Regex Basics: The Syntax

Regular Expressions can be complicated as the expression gets longer. However, the individual pieces are simple. There’s just a lot of them.  Below is a table of the more common characters available. All the available escape sequences are documented on php.net.

Syntax Meaning
Syntax Meaning
 \d any decimal digit: 0-9
 \D any character that is not a decimal digit
 \w  any word characters: a-z and A-Z, 0-9, and _
 \W  Any non word characters
 \s  any whitespace characters:

  • a tab “\t”
  • a vertical tab “\v”
  • a space
  • linefeed “\n”
  • a carriage return “\r”
  • a form feed \f
 \S  Any non whitespace characters
 \b  A word boundary
 \B  A non word boundary

One thing you’ll notice is the escape character with the capital letter, is the opposite, or complement (in the mathematical sense) of it lowercase version. For example, if you think 0-3 being a set of digits, then 4-9 would be it’s complement.

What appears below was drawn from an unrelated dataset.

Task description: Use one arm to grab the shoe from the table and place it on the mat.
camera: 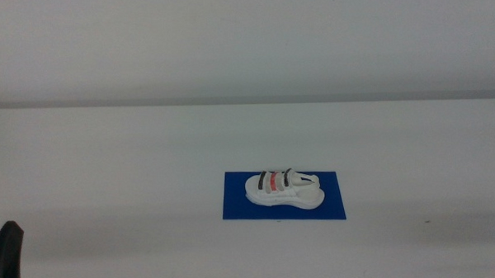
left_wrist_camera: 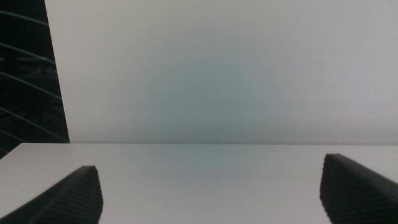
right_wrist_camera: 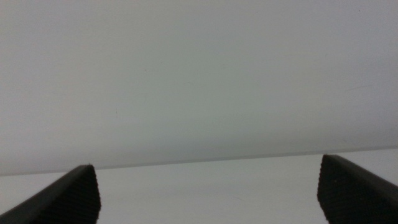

The other set of characters you should know are the meta characters.

Syntax Meaning
Syntax Meaning
 \ General Escape character
 [ Start a character class definition
 ] End a character class definition
 ( Start a sub-pattern match
 ) End a sub-pattern match
 { start min/max quantifier
 } end min/max quantifier
 ^
  • outside of []: assert start of subject (or line, in multi-line mode)
  • inside of []: negates the value of the character class
 $ assert end of subject or before a terminating newline (or end of line, in multi-line mode)
 . match any character except newline (by default)
 ?
  • extends the meaning of (
  • 0 or 1 quantifier
  • also makes greedy quantifiers lazy (see repetition)
 * 0 or more quantifier
 + 1 or more quantifier
 - indicates a character range

The [] allow you define a custom set of characters to be matched. individual characters can be used, or you may define a range. For example, [3456] and [3-6], represent the values 3, 4, 5, and 6, that can be matched against a value.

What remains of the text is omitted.